For the study population of 138,246 patients, a number of clinical covariates were obtained from the Mayo Clinic electronic health record (EHR) database, including: demographics (age, gender, race, ethnicity, county of residence), diagnosis codes from the past 5 years (36,313 unique ICD codes), and immunization records from the past 5 years (68 unique vaccines; focus was on the 19 taken by at least 1000 patients over the past 5 years).

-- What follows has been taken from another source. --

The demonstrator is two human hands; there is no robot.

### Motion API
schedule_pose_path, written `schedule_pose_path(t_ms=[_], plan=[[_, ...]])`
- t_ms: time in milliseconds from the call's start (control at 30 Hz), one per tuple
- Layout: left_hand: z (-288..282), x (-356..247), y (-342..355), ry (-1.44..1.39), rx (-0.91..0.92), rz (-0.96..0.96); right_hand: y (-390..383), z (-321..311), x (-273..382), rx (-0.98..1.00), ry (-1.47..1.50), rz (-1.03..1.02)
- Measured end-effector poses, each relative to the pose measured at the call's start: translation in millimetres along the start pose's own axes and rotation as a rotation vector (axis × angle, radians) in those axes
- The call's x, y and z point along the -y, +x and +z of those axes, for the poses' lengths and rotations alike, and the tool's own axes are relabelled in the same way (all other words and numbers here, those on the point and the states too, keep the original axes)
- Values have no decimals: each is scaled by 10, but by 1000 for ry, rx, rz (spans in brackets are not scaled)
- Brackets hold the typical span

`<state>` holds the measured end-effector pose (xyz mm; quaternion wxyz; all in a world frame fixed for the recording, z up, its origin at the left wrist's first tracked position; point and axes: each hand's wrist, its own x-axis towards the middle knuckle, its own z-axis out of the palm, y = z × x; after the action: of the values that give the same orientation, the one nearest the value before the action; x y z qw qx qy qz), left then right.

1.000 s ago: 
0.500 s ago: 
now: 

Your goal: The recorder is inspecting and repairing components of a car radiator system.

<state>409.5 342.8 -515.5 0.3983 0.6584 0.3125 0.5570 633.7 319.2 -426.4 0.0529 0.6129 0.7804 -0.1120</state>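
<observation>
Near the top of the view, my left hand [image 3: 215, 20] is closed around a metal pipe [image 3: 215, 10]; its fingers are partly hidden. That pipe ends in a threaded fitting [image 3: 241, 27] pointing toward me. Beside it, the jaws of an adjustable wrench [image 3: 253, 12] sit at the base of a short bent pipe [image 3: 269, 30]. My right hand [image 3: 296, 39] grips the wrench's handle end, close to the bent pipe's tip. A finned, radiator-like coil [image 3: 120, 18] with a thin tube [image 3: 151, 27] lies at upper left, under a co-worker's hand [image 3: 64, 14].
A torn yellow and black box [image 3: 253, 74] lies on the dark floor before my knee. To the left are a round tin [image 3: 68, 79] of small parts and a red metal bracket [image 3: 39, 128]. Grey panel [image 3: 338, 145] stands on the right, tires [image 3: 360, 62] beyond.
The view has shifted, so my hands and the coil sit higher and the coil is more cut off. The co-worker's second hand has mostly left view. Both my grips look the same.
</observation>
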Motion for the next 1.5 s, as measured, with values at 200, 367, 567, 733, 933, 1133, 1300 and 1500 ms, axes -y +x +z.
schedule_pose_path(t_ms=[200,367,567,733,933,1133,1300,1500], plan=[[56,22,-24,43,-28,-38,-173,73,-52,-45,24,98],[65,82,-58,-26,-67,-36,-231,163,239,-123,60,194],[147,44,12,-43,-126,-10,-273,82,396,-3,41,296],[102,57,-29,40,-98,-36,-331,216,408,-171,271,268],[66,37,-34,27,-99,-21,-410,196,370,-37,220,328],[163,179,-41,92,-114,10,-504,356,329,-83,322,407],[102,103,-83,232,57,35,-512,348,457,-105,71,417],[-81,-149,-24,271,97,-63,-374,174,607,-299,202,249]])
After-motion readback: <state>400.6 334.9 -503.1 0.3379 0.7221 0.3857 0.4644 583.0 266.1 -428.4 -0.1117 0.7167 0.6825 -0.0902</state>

The Elixhauser Comorbidity Index was used to map the ICD codes from each patient from the past 5 years to a set of 17 medically relevant comorbidities.16 In addition to the Mayo Clinic EHR database, the Corona Data Scraper online database was used to obtain incidence rates of COVID-19 at the county-level in the United States (Corona Data Scraper 2020). By linking the county of residence data from the EHR with the incidence rates of COVID-19 from Corona Data Scraper, county-level incidence rates of COVID-19 for 136,313 patients in the study population were obtained. County-level testing data for 100,433 patients in the study population from (i) Minnesota state government records and (ii) public county-level testing data scraped from other state/county websites were also obtained. In Table 1, the clinical characteristics of the study population and the average values for each of the clinical covariates in the study population.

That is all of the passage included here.